J.R. S. answered • 02/12/21
Ph.D. University Professor with 10+ years Tutoring Experience
The question doesn't ask for the mass of oxygen consumed, but I believe all of your answers are correct, as they agree with what I have shown below. So, did someone tell you your answers were incorrect?

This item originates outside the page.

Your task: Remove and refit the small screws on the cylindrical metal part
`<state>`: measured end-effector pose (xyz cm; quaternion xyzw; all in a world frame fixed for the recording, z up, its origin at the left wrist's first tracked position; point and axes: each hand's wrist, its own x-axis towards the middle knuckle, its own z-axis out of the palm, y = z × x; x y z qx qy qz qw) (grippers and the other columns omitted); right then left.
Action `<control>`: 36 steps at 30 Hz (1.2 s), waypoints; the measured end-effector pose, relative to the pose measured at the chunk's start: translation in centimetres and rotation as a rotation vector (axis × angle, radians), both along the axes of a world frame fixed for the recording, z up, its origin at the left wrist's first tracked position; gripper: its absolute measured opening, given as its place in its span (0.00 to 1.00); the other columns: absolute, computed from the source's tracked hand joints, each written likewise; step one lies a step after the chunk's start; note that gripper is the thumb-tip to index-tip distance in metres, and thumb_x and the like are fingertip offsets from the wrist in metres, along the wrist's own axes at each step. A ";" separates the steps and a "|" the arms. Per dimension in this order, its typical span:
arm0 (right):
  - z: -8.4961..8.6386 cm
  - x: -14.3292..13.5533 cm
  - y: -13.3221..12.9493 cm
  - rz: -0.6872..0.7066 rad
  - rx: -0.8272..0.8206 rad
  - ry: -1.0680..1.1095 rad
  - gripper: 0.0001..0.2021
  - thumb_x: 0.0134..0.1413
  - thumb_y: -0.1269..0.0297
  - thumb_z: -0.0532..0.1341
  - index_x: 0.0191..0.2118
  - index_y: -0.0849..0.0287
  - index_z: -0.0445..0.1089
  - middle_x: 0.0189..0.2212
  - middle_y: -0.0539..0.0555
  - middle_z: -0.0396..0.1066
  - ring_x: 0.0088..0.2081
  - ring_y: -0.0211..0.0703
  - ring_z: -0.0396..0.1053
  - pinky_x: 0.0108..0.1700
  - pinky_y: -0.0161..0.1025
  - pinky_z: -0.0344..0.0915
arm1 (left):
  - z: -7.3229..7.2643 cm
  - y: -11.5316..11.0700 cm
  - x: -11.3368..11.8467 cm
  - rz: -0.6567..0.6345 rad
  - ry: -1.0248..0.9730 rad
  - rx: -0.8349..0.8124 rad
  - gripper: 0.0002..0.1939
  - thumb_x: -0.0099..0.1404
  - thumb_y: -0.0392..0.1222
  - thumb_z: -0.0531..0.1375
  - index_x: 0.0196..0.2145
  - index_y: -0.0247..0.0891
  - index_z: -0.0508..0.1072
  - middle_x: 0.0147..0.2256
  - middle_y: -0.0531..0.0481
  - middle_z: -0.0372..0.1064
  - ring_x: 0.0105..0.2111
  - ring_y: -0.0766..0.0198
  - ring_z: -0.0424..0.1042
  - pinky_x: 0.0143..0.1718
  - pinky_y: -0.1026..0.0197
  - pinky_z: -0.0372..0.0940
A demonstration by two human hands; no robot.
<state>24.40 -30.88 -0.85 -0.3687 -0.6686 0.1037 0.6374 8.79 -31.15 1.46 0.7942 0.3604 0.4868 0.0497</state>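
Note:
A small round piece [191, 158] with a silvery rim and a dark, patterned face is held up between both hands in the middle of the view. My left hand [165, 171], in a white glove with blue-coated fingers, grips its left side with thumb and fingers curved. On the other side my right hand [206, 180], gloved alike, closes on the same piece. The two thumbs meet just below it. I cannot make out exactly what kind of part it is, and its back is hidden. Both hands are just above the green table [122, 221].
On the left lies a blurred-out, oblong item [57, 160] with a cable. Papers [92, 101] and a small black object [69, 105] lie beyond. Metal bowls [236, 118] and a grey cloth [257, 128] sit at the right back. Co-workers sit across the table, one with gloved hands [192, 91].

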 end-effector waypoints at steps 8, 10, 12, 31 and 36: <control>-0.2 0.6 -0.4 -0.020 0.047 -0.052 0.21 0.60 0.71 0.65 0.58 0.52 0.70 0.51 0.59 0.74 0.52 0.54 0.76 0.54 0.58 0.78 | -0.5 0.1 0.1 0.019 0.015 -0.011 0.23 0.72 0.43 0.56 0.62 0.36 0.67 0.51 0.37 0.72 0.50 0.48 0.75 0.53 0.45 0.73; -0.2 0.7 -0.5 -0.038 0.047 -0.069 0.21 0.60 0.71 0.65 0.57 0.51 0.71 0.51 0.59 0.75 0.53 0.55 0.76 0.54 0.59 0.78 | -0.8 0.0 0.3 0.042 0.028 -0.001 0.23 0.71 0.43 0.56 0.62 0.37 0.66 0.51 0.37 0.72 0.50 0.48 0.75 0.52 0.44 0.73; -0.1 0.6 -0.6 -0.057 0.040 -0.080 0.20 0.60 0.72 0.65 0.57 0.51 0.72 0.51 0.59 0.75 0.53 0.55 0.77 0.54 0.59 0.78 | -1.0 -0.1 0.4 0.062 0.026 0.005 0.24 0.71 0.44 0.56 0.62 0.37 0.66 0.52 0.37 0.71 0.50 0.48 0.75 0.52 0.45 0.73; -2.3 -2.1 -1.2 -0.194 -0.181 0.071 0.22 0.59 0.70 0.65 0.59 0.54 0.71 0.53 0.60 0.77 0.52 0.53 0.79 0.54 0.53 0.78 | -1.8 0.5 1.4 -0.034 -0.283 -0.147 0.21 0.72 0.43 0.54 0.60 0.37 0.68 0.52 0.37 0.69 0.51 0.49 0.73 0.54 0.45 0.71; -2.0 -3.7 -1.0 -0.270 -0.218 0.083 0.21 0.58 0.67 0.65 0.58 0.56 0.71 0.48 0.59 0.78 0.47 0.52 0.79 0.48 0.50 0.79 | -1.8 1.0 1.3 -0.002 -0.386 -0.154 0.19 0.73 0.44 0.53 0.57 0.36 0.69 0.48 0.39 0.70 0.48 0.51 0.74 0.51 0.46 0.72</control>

4Li + O2 ==> 2Li2O ... balanced equation
Next, find the limiting reactant. You can do this by finding moles of each reactant and dividing them by the coefficient in the balanced equation:
For Li: 1.54 g Li x 1 mol Li/6.94 g = 0.222 moles Li (÷4 -> 0.0555)
For O2: 6.56 g O2 x 1 mol O2/32 g = 0.205 moles O2 (÷1 -> 0.205)
(a) Since the value 0.0555 is less than 0.205, Li is the limiting reactant and will determine the moles of product that can be formed. So, O2 is present in excess.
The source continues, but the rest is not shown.